Exercise prompt: Read through the listing below, and copy every line where the string "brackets" appears.

■ ■ ■ ■ ■

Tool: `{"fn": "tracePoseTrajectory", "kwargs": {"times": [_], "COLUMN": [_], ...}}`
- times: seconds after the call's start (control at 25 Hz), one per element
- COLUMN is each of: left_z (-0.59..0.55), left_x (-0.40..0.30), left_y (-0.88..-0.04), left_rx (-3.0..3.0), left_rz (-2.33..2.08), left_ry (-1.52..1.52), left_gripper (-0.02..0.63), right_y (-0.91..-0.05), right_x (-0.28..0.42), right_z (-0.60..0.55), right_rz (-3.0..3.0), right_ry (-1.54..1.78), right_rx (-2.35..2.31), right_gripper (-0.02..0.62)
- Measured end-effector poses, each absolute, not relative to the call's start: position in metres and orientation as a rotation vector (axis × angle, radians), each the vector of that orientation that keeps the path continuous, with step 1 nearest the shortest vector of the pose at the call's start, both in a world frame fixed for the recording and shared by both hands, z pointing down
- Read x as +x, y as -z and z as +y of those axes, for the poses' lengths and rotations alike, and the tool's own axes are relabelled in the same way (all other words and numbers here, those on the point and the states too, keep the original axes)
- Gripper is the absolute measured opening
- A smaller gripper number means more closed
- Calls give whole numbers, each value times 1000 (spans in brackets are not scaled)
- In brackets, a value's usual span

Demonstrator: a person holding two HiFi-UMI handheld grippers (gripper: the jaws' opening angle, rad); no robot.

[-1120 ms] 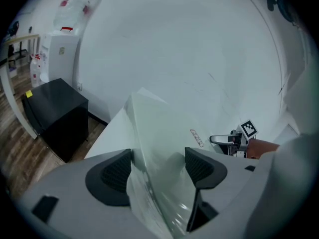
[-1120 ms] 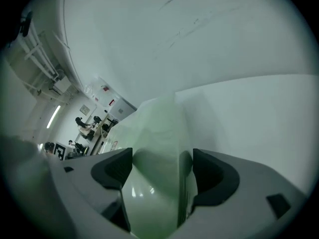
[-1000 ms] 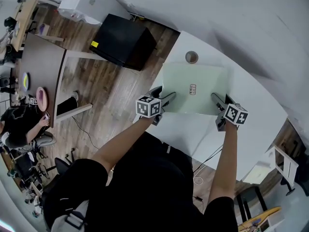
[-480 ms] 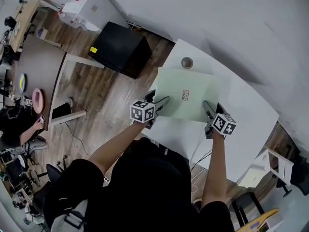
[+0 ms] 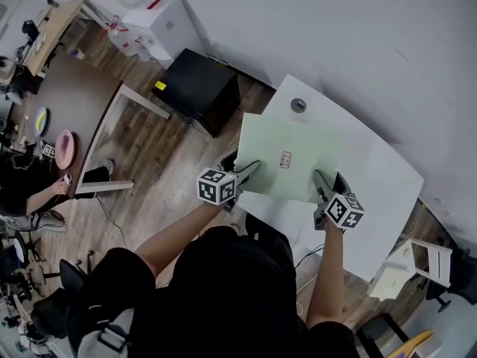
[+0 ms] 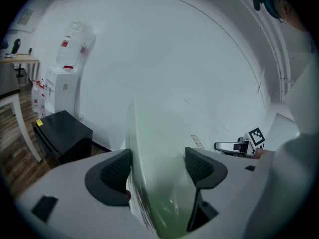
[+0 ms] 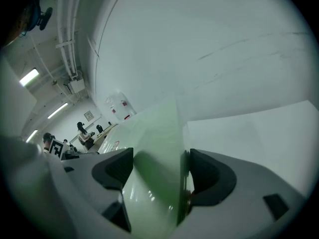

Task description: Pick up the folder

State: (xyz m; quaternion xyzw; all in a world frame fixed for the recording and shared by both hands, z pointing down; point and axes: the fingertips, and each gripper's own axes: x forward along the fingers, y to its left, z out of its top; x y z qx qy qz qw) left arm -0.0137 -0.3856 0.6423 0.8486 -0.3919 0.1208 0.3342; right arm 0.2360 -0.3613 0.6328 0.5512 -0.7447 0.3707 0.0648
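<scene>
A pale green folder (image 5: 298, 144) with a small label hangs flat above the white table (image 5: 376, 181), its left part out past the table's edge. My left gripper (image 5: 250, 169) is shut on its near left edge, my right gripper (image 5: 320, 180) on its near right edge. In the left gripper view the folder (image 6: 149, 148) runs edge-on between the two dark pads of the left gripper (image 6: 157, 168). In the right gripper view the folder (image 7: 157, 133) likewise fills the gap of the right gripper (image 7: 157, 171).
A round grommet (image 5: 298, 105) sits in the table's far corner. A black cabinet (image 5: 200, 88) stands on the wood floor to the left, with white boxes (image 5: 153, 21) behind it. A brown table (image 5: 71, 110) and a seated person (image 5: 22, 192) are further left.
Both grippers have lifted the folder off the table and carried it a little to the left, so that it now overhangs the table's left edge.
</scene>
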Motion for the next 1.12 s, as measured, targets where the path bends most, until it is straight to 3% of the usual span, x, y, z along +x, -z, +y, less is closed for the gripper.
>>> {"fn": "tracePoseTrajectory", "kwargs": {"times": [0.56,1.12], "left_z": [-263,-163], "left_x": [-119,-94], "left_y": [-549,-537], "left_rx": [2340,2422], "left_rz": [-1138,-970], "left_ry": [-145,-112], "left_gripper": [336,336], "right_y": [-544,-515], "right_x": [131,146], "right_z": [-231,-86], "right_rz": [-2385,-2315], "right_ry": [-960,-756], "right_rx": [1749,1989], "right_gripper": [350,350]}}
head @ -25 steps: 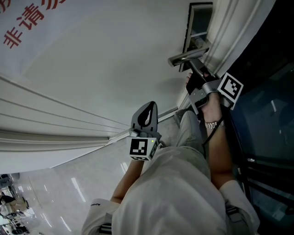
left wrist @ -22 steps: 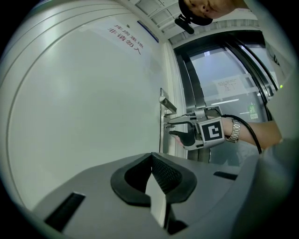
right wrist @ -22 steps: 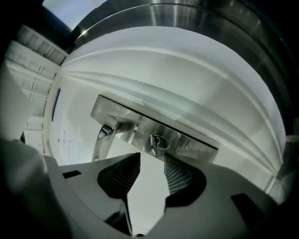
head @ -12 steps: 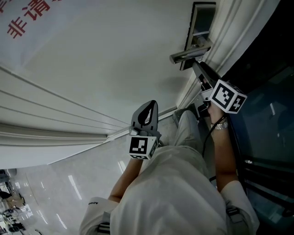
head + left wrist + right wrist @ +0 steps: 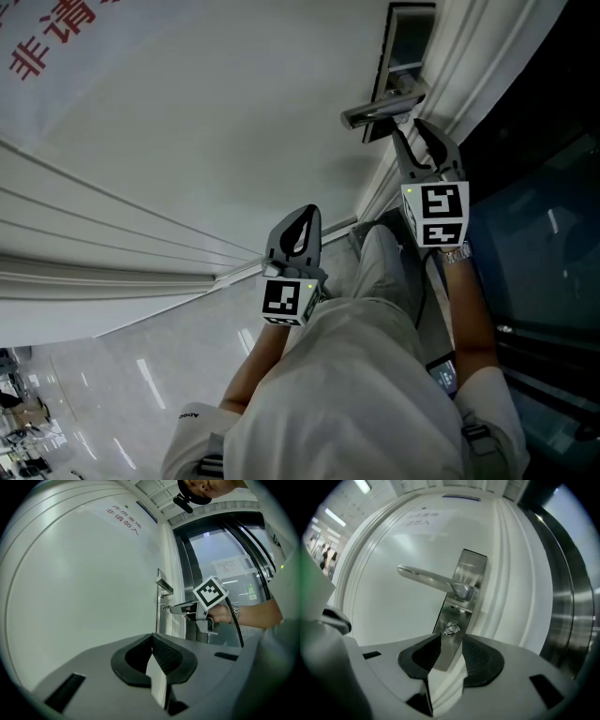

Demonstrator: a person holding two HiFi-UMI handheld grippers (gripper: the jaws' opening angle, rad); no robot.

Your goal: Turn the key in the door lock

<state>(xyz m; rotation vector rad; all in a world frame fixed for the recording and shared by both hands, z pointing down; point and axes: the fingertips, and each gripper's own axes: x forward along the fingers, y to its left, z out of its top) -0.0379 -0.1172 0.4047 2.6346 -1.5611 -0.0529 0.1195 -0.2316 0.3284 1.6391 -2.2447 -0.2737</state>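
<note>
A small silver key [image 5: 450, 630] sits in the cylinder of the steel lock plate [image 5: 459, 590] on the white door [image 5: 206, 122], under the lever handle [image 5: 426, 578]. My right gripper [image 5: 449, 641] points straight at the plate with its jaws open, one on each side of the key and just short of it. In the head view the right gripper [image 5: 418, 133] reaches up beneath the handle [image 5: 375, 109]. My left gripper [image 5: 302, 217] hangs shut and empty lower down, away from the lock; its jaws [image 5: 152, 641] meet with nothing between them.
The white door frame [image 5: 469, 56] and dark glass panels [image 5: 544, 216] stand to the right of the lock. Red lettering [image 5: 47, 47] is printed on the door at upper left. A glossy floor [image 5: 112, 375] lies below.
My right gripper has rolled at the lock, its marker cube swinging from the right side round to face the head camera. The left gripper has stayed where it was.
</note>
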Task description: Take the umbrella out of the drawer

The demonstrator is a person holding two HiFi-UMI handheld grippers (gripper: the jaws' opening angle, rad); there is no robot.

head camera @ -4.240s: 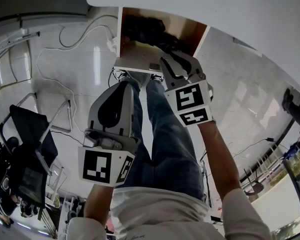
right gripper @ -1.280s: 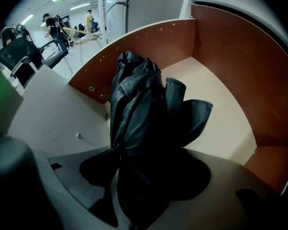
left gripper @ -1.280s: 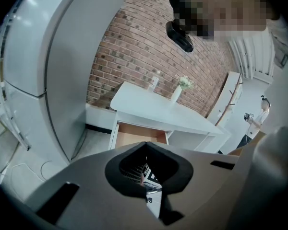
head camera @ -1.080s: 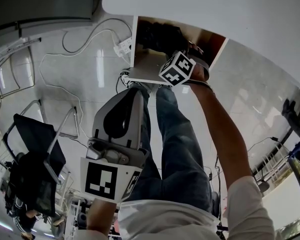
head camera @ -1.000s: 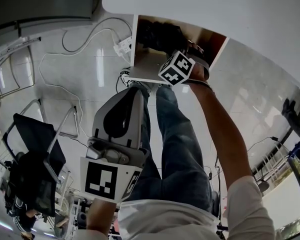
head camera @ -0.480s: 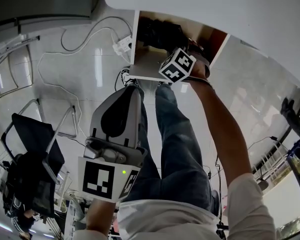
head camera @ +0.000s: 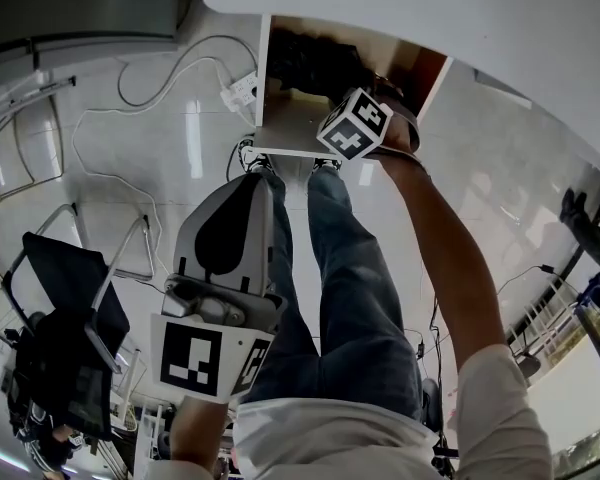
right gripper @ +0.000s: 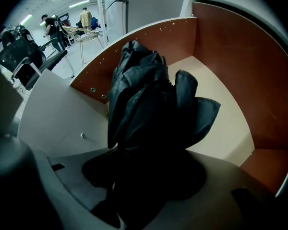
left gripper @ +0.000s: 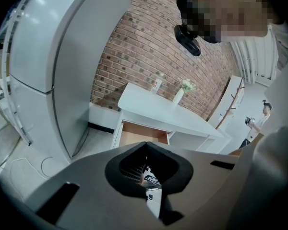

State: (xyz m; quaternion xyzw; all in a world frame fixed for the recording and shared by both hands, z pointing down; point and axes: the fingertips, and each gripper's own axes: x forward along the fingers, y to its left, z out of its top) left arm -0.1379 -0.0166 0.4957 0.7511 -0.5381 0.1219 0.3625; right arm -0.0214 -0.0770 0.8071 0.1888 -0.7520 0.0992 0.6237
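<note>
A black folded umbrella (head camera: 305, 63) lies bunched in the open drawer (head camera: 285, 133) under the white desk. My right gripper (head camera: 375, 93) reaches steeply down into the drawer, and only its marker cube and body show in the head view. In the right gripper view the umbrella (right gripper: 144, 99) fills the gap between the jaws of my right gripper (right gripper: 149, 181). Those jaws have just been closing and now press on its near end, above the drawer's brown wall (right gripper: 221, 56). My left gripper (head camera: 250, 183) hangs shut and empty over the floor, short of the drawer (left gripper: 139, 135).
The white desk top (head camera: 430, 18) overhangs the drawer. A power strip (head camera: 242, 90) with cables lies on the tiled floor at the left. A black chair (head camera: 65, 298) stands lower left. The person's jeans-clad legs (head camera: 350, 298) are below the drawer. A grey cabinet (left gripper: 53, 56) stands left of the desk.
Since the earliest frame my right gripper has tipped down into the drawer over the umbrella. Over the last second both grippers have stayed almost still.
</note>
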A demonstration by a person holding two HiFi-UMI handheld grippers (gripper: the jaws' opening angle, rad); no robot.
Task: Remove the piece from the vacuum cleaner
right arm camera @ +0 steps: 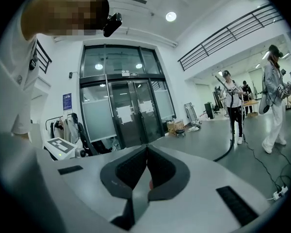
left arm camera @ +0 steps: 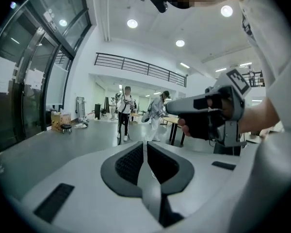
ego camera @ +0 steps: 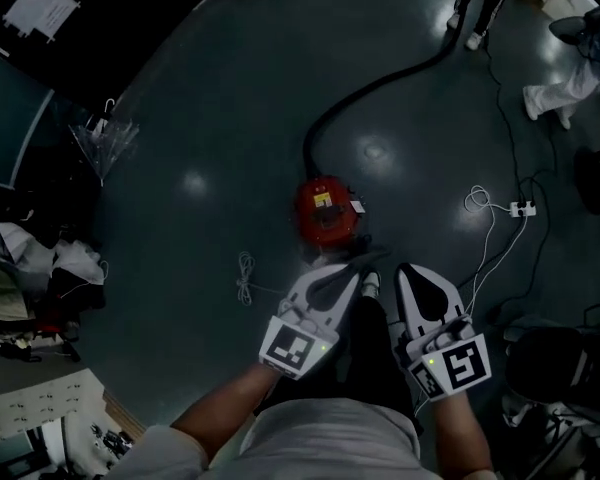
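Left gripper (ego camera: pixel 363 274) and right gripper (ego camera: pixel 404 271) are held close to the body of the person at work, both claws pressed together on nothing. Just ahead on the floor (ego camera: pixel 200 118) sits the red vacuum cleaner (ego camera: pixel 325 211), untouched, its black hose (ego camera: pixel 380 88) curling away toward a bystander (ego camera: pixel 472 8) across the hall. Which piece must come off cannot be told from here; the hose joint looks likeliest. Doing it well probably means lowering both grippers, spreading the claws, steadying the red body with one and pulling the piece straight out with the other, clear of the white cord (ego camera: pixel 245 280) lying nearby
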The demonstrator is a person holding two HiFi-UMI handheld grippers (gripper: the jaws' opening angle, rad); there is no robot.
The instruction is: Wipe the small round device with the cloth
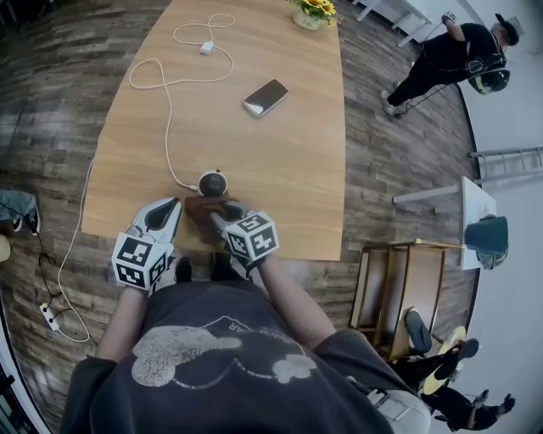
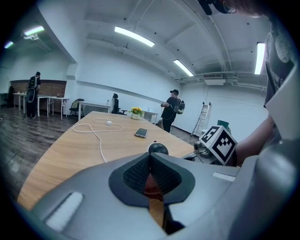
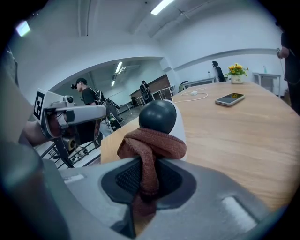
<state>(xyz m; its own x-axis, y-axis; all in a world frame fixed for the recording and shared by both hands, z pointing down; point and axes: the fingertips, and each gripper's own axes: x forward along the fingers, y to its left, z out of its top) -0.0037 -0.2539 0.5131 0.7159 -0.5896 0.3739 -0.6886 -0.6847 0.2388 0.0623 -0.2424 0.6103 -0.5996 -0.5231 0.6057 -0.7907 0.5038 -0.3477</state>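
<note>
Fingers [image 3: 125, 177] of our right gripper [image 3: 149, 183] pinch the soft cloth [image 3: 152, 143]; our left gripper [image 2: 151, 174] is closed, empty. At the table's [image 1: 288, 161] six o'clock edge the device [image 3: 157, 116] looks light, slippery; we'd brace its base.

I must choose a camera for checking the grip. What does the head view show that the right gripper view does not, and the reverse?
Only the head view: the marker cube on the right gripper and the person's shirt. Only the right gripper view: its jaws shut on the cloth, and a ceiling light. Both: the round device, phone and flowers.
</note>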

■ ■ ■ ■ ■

Solution below:
- Calls give whole numbers, each value times 1000 (spans in brackets are not scaled)
- In brackets, a value's usual span

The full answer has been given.